Bir tarafta siyasi ve toplum yönetimi düzeylerinde, güçlü sesle dillendirilen “devlet bekası, devlet güvenliği, dış güçler, sadakat ve sabretme” söylemi ve “kutuplaşmış siyasi rekabetin” çizdiği bir Türkiye tablosu diğer tarafta da toplum düzeyinde ve insanların algılarının ve hislerinin ortaya çıkarttığı “mutsuz, güvensiz, adaletsiz bir ülke” görüntüsü veren Türkiye tablosu ile karşı karşıyayız.

Gördüğümüz; “İki Türkiye”; “İki Farklı ve Kopuk Türkiye” tabloları.  

Birbirinden farklı ve kopuk iki Türkiye algısı ve görüntüsü, kutuplaşmış ve bölünmüş bir ülke tablosunu ortaya çıkartıyor.  
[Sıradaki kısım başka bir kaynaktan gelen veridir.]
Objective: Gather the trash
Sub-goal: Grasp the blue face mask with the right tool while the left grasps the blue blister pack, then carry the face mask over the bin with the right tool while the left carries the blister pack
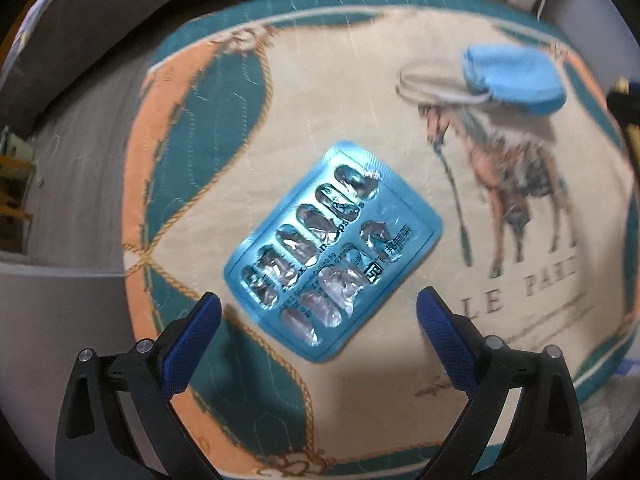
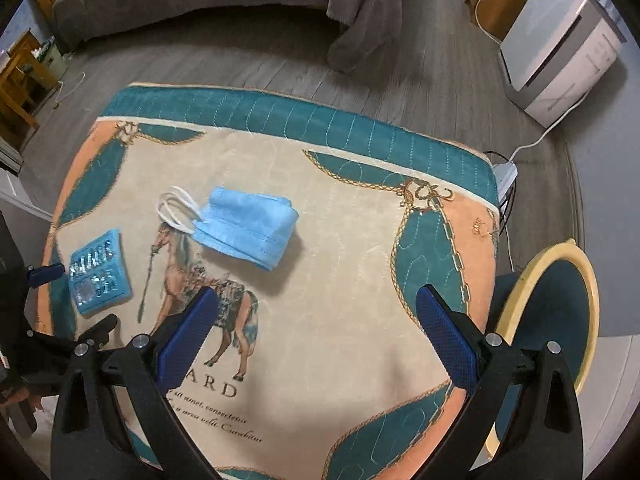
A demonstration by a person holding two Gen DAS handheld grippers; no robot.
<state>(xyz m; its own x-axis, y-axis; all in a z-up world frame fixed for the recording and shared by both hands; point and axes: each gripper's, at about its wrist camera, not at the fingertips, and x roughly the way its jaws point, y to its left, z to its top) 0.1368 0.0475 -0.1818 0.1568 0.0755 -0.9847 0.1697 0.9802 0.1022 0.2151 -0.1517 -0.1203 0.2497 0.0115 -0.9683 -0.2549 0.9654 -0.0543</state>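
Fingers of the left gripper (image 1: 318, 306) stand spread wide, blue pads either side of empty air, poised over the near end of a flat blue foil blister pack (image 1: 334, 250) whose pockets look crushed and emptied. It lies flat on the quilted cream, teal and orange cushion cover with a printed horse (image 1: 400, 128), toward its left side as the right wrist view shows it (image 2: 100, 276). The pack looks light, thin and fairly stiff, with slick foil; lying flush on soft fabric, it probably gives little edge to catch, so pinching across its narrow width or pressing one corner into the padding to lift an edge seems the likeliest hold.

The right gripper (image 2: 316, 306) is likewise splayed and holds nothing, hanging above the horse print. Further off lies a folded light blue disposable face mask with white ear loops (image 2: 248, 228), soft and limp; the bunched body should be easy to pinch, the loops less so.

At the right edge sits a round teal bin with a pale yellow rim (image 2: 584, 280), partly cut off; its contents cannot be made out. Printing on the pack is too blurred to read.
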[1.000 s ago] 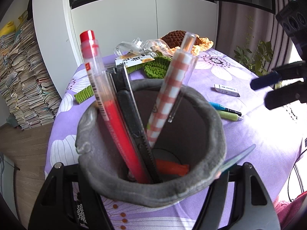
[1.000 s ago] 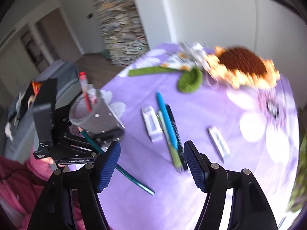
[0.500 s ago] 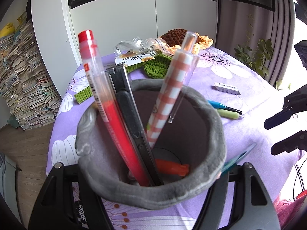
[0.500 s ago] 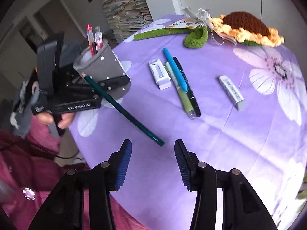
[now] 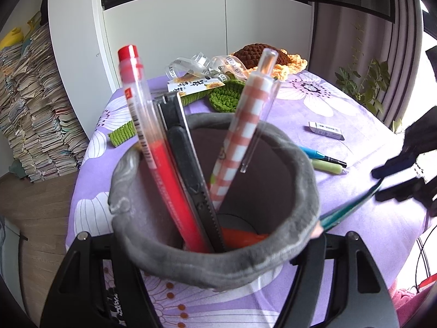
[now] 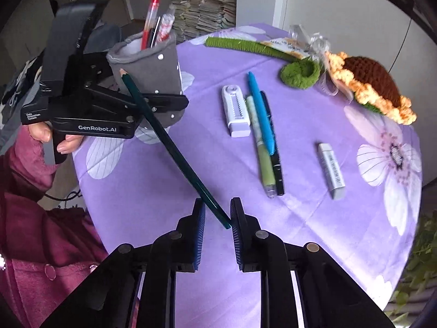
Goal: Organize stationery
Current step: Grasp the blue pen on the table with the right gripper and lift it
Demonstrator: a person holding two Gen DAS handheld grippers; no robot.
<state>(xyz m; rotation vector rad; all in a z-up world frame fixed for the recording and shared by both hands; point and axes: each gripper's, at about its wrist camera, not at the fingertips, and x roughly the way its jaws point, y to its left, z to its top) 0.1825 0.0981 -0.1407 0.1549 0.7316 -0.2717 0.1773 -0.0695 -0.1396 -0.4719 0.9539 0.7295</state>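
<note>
My left gripper [image 5: 218, 248] is shut on a grey felt pen holder [image 5: 169, 248], held at the table's near edge; it also shows in the right wrist view [image 6: 153, 65]. Inside stand a red pen [image 5: 153, 142], a black utility knife [image 5: 188, 164] and a pink checked pen [image 5: 240, 136]. A dark green pencil [image 6: 169, 142] leans against the holder's outside, tip up. My right gripper [image 6: 217, 220] has its jaws narrowly apart around the pencil's lower end, which touches the right pad. On the cloth lie a blue pen [image 6: 260, 114], a green pen [image 6: 262, 153], a black pen [image 6: 277, 169], a white correction tape [image 6: 236, 110] and an eraser [image 6: 331, 169].
The table has a purple flowered cloth [image 6: 314, 232]. A crocheted sunflower [image 6: 368, 82] with green stem [image 6: 240, 45] and ribbon lies at the far side. Stacks of papers [image 5: 35, 125] stand on the floor by a white cabinet [image 5: 204, 35].
My right gripper has come down to the pencil's lower end and narrowed its jaws around it. The left gripper keeps the holder still.
</note>
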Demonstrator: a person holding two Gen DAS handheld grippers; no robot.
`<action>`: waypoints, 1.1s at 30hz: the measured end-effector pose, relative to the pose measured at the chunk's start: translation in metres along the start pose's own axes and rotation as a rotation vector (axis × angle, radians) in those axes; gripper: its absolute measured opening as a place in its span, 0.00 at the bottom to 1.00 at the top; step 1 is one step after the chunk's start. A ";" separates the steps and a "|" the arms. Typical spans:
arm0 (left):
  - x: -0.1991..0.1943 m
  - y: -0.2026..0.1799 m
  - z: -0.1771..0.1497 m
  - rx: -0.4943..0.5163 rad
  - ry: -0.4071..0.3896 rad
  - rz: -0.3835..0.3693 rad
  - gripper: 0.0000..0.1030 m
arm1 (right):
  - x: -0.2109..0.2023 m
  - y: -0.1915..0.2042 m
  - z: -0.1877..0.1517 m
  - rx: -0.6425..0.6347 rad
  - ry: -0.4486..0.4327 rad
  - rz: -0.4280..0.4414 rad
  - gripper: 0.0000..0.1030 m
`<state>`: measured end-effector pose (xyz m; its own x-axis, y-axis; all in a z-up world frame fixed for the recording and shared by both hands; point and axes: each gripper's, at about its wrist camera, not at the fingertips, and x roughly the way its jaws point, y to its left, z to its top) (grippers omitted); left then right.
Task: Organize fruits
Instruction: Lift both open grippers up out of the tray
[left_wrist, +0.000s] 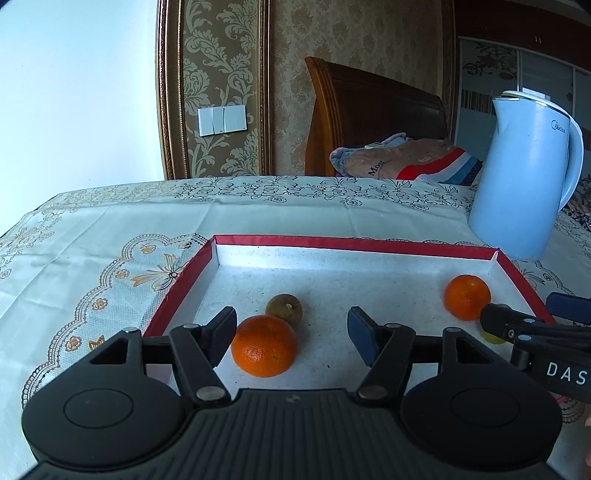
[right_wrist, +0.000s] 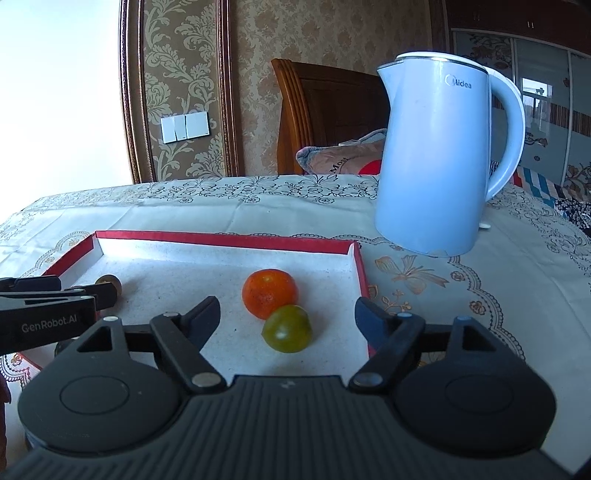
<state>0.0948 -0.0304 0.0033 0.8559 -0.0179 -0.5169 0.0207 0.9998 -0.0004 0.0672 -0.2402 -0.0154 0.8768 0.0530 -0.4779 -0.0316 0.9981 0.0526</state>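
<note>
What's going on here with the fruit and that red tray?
A person is sorting fruit with two handheld grippers. Four pieces lie in the red-rimmed tray: an orange and a small brown fruit before the left gripper, a second orange and a green fruit before the right gripper. Both grippers are open and hold nothing. A blue kettle stands beyond the tray.

Your tray looks like cardboard: matt red rim, white floor grainy and speckled. Tablecloth is woven cloth with embroidered lace edging, and the kettle is smooth, slightly glossy pale-blue plastic. You've got dimpled, shiny peel on the orange, dull rough brown skin on the small fruit, smooth waxy green fruit, and matt black ribbed plastic with metal pins on the left gripper.
</note>
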 end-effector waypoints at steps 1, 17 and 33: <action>0.000 0.000 0.000 -0.002 0.000 -0.001 0.64 | 0.000 -0.001 -0.001 0.004 0.002 0.000 0.82; -0.015 0.011 -0.009 -0.023 -0.043 0.024 0.75 | -0.013 -0.003 -0.008 0.011 -0.048 -0.003 1.00; -0.019 0.007 -0.013 0.008 -0.046 0.032 0.75 | -0.013 -0.005 -0.014 0.023 -0.034 -0.005 1.00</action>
<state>0.0723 -0.0229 0.0015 0.8788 0.0132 -0.4770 -0.0029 0.9997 0.0224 0.0495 -0.2453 -0.0221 0.8925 0.0468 -0.4486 -0.0167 0.9973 0.0709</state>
Türkiye’yi yönetenlerin ilk işinin ve amacının bu kopukluğu gidermek olması gerekir. Ama siyasi düzeylerde yapılan tercihler ve kullanılan söylem bu kopukluğun giderek daha da derinleşmesi olasılığını güçlendirici bir nitelik taşıyor.

Beşincisi, dostum Bekir Ağırdır’ın son kitabının başlığında ve benim de yazılarımda ve konuşmalarımda vurguladığım gibi yıkıcı kutuplaşma sorunu tarafından rehin alınmış Türkiye “Hikayesini Arayan Gelecek” içinde görülebilir, çalışılabilir.  

Fakat vurgulayalım ne hükümetin ne de muhalefetin yeni bir hikayesi var. Türkiye yeni bir hikaye gereksinimi içinde. Yeni hikaye, mutsuzluk, güvensizlik, adaletsizlik sorununa çözüm bulmaya katkı verecek bir hikaye olmalı.  

Ne Türkiye’yi yönetenlerin muhalefeti şeytanlaştırmaya ve tüm ülkeyi sadakate ve sabretmeye davet eden dili ne de muhalefetin söylemi toplumun taleplerine, algısına ve duygularına yanıt verecek nitelikte.

Hikayesini kaybetmiş Türkiye, aynı zamanda, mutsuz, güvensiz, ve adaletsiz bir Türkiye’de.

Toplumun duygu ve taleplerine yanıt verme zamanı ne zaman gelecek?